- _Record set_:
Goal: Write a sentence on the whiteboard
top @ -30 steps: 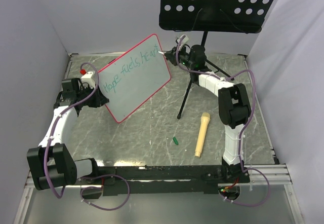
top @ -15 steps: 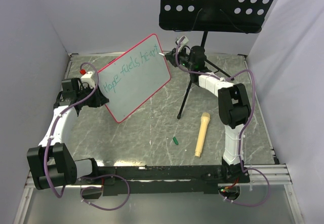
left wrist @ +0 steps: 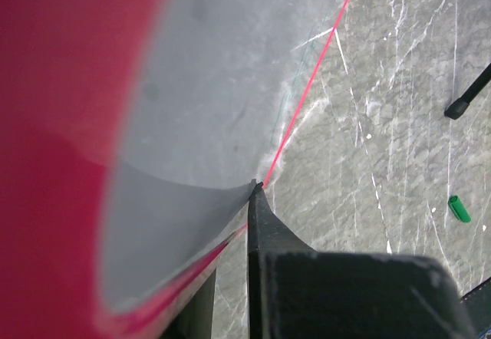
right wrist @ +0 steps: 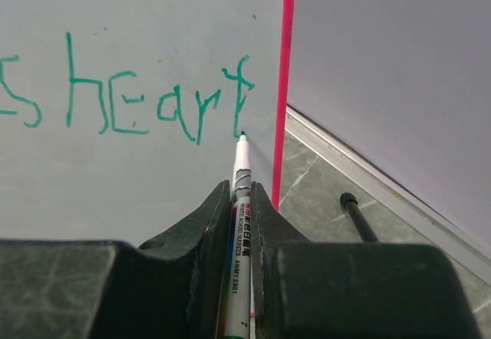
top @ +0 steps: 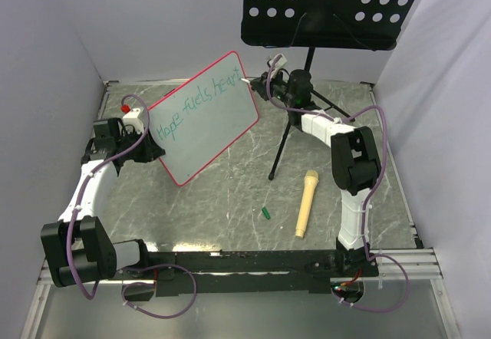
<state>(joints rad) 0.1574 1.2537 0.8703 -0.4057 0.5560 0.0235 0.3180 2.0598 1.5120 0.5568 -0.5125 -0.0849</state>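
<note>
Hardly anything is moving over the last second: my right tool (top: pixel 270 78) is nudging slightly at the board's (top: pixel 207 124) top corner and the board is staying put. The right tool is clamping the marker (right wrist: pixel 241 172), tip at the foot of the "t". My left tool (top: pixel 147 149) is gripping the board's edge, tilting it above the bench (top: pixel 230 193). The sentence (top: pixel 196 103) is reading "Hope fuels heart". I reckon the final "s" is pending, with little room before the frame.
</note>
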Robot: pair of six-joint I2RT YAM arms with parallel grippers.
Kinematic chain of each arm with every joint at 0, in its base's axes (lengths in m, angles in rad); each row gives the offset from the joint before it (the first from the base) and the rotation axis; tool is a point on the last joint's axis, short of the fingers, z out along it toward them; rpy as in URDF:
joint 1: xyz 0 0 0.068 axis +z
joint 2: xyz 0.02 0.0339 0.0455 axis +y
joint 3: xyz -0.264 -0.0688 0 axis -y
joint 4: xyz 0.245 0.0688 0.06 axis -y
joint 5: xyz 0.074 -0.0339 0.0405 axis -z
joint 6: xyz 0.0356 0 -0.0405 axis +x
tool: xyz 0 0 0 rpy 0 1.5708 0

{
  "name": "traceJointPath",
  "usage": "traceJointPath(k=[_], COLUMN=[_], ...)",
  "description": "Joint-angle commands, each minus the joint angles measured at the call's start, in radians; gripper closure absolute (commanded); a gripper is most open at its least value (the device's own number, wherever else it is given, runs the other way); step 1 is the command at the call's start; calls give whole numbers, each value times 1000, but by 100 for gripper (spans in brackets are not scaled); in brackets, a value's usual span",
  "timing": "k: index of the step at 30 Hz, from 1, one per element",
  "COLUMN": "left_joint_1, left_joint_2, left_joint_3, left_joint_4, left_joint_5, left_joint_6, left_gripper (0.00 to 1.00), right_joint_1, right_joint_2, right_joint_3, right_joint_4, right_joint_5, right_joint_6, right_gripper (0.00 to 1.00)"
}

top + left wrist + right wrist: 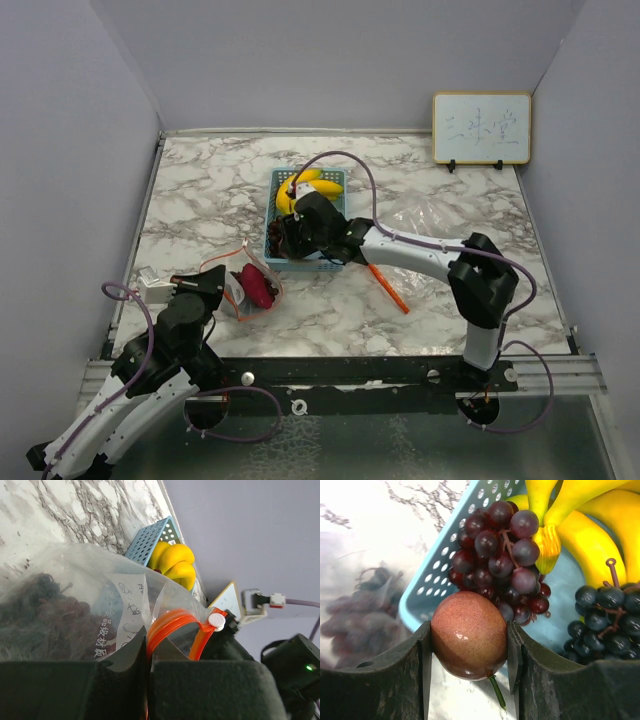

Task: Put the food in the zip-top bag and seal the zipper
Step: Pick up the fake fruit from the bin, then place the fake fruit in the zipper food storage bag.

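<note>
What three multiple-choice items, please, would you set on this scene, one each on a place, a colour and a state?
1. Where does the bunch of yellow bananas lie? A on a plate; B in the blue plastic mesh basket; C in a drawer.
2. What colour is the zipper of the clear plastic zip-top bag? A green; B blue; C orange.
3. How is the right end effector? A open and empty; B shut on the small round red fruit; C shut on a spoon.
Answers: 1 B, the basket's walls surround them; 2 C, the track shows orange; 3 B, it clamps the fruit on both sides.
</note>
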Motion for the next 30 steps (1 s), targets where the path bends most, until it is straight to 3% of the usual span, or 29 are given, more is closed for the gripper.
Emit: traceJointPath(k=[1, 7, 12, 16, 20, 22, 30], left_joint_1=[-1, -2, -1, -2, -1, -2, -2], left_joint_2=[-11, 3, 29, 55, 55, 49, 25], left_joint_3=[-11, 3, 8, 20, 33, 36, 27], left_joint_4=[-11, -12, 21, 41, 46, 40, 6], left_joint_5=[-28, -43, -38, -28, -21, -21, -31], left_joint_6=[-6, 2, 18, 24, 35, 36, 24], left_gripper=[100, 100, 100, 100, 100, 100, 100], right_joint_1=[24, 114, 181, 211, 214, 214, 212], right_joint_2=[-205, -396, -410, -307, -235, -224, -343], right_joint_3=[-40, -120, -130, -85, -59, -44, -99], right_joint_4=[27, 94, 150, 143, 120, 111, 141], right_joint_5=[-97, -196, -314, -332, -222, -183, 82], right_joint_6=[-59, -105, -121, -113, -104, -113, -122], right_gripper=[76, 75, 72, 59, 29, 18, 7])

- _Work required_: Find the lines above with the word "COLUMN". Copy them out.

- _Exercise answer_:
  "usage": "traceJointPath(k=[_], COLUMN=[_], ...)",
  "COLUMN": "left_joint_1, left_joint_2, left_joint_3, left_joint_4, left_joint_5, left_joint_6, left_gripper (0.00 to 1.00), right_joint_1, right_joint_2, right_joint_3, right_joint_4, right_joint_5, right_joint_6, right_gripper (0.00 to 1.00)"

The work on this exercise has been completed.